== WHAT TO DO ==
Strip out all images, then restate the data verbatim.

** INFORMATION PROVIDED follows **

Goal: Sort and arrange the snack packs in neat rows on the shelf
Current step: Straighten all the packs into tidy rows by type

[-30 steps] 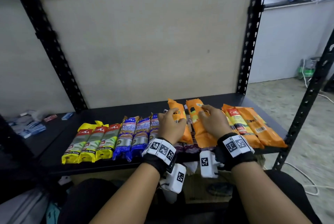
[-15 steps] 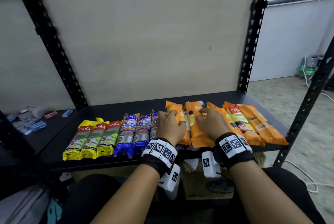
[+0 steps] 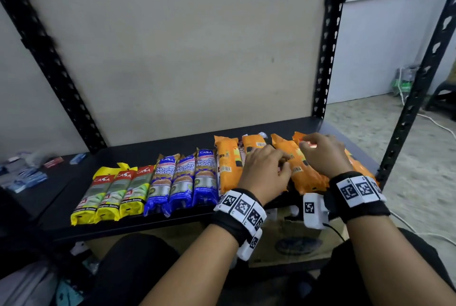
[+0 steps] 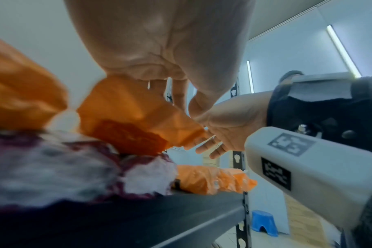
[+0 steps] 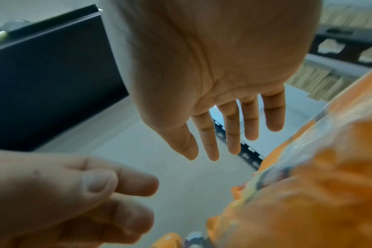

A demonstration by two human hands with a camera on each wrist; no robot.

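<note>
Three yellow packs and three blue packs lie in neat rows on the black shelf. To their right several orange packs lie side by side, some on top of purple-and-white packs. My left hand rests with loosely curled fingers on a middle orange pack. My right hand hovers with straight fingers over the rightmost orange packs. Neither hand grips a pack.
Black perforated uprights frame the shelf, with a beige back panel behind it. A cardboard box sits below the shelf. Small items lie on a surface at far left. A white cable runs over the floor at right.
Both hands have moved right along the orange packs. The left hand left the first orange packs for the middle ones, and the right hand reached the rightmost ones. The orange packs lie straighter.
</note>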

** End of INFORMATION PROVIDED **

== RESPONSE BOX ==
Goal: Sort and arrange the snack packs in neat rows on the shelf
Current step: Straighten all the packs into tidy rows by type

[-30 steps] 
[-15 steps] 
[+0 steps] 
[+0 steps] 
[+0 steps] 

A demonstration by two human hands with a camera on each wrist; no robot.

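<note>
Three yellow packs and three blue packs lie in neat rows on the black shelf. To their right several orange packs lie side by side, some on top of purple-and-white packs. My left hand rests with loosely curled fingers on a middle orange pack. My right hand hovers with straight fingers over the rightmost orange packs. Neither hand grips a pack.
Black perforated uprights frame the shelf, with a beige back panel behind it. A cardboard box sits below the shelf. Small items lie on a surface at far left. A white cable runs over the floor at right.
Both hands have moved right along the orange packs. The left hand left the first orange packs for the middle ones, and the right hand reached the rightmost ones. The orange packs lie straighter.
</note>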

The answer has now been finished.